*What you need to do:* Extract, without alteration, each line from the start of the listing to the line bearing "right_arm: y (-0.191".

*Given material:*
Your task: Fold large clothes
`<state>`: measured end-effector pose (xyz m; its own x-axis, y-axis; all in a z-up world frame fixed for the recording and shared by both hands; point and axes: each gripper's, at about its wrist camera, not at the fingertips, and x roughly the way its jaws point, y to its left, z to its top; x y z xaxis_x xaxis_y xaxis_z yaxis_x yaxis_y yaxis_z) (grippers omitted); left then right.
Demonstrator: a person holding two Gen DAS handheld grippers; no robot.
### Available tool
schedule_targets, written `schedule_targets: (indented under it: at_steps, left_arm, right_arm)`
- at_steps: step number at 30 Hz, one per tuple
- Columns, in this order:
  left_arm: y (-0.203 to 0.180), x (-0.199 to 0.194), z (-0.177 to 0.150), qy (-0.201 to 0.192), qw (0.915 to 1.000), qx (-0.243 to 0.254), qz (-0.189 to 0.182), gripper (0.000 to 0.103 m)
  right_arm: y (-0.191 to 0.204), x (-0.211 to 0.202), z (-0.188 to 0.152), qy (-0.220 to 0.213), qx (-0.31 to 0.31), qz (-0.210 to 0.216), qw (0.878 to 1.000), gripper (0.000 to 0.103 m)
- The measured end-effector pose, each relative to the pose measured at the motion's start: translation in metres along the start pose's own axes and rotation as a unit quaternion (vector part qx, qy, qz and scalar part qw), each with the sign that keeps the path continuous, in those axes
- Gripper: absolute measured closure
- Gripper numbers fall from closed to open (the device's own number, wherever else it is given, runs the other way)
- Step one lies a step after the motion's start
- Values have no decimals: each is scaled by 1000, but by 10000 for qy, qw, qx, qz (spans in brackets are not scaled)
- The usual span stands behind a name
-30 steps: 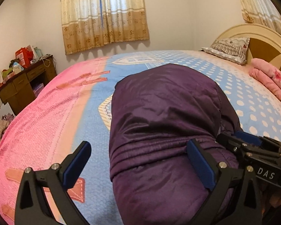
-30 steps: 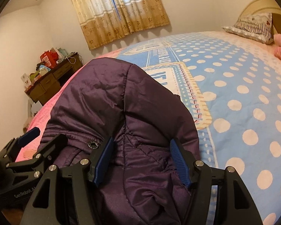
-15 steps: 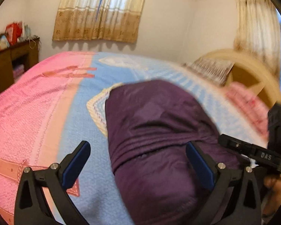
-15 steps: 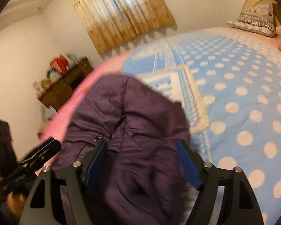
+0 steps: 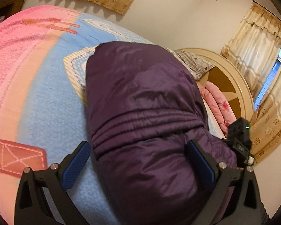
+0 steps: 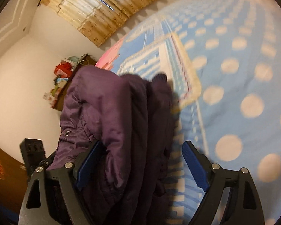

*Result:*
Your task: Fold large clothes
`<state>`: measured end-effector pose (xyz m; its own x-axis, y-axis; all in a z-up world frame fixed for the recording and shared by both hands; point and axes: each gripper's, at about its wrist camera, not at the fingertips, and x roughly the way its jaws point, y to its left, z to its top; x y z xaxis_x xaxis_y xaxis_z yaxis_x yaxis_y yaxis_z) (grippers omitted); left then right.
Demonstrator: a person holding two Gen DAS handheld grippers; no robot.
### Available tool
schedule_targets, written `schedule_targets: (indented under it: at_steps, left_arm, right_arm)`
- at_steps: step number at 30 Hz, one per tuple
- Columns, in this order:
  left_arm: y (-0.203 to 0.180), x (-0.199 to 0.194), z (-0.177 to 0.150), qy (-0.201 to 0.192), qw (0.915 to 1.000), qx (-0.243 to 0.254), qz (-0.189 to 0.182), gripper (0.000 to 0.103 m)
  right_arm: y (-0.191 to 0.204), x (-0.211 to 0.202), z (-0.188 to 0.152), qy (-0.220 to 0.213), qx (-0.31 to 0.31), qz (-0.210 to 0.216), qw (0.878 to 1.000), gripper (0.000 to 0.103 m)

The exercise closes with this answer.